O novo sistema funcionará como uma Câmara de compensação e não o que vem se falando nos últimos dias de uma unificação das divisas entre os países, como o Euro na UE. O objetivo é facilitar as operações de comércio exterior entre os membros do Mercosul, principalmente Brasil e Argentina, os maiores parceiros. A unidade de conta comum seria utilizada apenas para transações comerciais entre os países para diminuir a dependência ao Dólar. Uma política monetária mais restritiva nos EUA poderia limitar o comércio exterior na América Latina, reduzindo a oferta de Dólar, moeda que é a utilizada hoje nesses contratos entre o Brasil e a Argentina e na maior parte dos contratos no comércio internacional mundial. O novo sistema funcionaria como uma Câmara de compensação conjunta. Com isso, você poderia, por exemplo, exportar em Reais para a Argentina e ajudaria bastante, na realidade, a Argentina, que passa por sérias dificuldades de disponibilidade de reservas cambiais em dólares.
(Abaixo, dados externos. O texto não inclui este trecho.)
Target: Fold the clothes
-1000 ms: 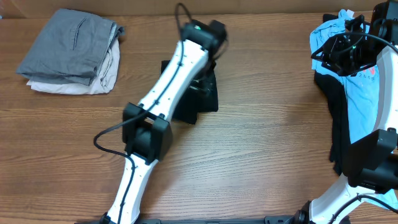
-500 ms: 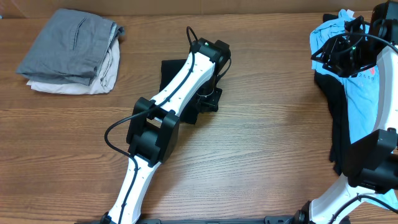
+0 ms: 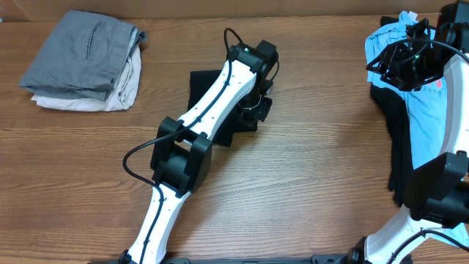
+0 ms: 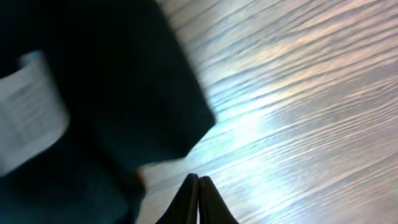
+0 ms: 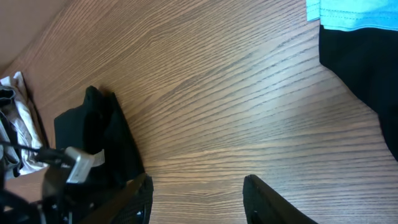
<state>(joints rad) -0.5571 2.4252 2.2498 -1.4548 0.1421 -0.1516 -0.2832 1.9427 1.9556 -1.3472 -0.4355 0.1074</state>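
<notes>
Left gripper (image 4: 198,200): clenched, fingertips pressed together, nothing visible between them. It sits at the 3 o'clock edge of the folded plain black cotton T-shirt (image 3: 204,86), which lies near the centre of the brown wood-grain worktop (image 3: 315,176).

Right gripper (image 5: 198,198): jaws apart, empty, above the light-blue printed T-shirt (image 3: 425,103) heaped on a second black garment (image 3: 399,158) at 3 o'clock. A folded grey garment (image 3: 80,51) on a cream piece (image 3: 121,92) lies at 10 o'clock.

Risks, as judged:
- The left tips look closed over bare wood just beside the cloth. If so, a lift would come away empty.
- If only a top layer is pinched, a pull would open the fold or drag the bundle.
- The left arm lies across the shirt, so a sweep could rumple it.

Views:
- Left wrist shows the white neck label (image 4: 28,115) and the fabric corner next to the tips. Overhead hides both under the arm.
- Right wrist shows the shirt side-on as a raised bundle.
- Only overhead shows where all three piles lie.
</notes>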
As reservas internacionais da Argentina somam US$ 42,9 Bilhões e há uma grande fuga de dólares da economia desde que a Argentina vem apresentando problemas sérios de crise, com inflação que fechou 2022 próximo dos 100%. O Brasil tem reservas internacionais de US$ 324,7 Bilhões. Para o Brasil seria uma situação muito negativa fazer um acordo de moeda comum por conta dessas dificuldades econômicas da Argentina, piores do que as nossas. De todo jeito, a Argentina é o 3º maior destino das exportações brasileiras e principalmente produtos industrializados. A participação, porém, já foi maior, só que a crise econômica argentina de vários anos diminuiu as exportações brasileiras de 2011 a 2022 para de algo acima dos US$ 22,7 Bilhões para US$ 15,3 Bilhões. Enquanto a China hoje é o nosso principal destino com 26,8% das exportações. Em seguida, os EUA vêm em 2º com 11,2% das nossas exportações. Os blocos econômicos da União Europeia e Oriente Médio representam 15,19% e 5,14% das nossas exportações, respectivamente. Uma participação mais relevante que a da Argentina, de 4,59%.